§ ACTION ITEM
Using the listing below, please gather every line containing the word "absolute".

[Start of section]

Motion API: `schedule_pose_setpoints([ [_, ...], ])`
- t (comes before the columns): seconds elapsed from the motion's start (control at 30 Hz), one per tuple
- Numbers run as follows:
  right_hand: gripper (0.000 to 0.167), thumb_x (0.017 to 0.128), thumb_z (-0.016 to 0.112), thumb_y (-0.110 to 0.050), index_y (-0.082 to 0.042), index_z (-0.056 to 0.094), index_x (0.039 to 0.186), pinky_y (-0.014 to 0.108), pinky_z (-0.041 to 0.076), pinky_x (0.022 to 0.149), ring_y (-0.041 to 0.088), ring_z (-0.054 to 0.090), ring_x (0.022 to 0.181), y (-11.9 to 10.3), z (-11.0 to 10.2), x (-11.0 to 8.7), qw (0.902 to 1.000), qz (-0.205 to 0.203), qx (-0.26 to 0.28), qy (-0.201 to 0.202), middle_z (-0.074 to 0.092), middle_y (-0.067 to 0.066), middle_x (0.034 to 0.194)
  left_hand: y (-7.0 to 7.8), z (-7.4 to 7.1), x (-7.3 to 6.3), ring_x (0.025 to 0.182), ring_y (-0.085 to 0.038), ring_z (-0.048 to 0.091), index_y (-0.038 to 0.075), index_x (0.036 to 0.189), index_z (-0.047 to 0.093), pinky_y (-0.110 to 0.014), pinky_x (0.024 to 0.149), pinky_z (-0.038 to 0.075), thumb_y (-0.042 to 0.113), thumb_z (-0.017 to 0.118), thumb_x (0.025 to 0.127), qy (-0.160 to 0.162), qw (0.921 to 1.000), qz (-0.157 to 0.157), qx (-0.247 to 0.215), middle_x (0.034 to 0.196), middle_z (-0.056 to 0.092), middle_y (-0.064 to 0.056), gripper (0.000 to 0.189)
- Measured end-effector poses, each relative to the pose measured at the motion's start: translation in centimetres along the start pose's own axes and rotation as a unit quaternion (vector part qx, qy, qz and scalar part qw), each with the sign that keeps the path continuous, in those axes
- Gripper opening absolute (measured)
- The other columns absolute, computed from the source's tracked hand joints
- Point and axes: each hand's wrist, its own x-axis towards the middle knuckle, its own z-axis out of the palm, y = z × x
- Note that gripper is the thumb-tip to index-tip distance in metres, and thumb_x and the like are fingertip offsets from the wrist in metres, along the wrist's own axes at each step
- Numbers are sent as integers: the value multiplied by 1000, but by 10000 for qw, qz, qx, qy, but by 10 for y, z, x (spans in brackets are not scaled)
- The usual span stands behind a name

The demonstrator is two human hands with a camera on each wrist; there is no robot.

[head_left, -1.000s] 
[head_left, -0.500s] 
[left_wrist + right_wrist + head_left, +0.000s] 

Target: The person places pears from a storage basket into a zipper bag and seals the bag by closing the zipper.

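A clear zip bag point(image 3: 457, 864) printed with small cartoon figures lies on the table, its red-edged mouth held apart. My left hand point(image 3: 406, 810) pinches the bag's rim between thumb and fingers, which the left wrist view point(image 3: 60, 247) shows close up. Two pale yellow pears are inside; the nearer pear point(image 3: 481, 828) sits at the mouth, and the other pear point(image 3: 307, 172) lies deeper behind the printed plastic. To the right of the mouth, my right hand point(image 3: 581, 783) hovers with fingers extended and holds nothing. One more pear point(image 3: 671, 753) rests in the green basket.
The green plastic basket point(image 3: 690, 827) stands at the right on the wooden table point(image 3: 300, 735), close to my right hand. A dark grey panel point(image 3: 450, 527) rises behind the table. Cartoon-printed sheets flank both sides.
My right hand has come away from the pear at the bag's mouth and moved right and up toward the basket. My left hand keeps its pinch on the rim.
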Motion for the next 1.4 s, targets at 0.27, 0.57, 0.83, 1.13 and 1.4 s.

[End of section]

§ WRITTEN REPLY
- Gripper opening absolute (measured)
- The other columns absolute, computed from the source's tracked hand joints

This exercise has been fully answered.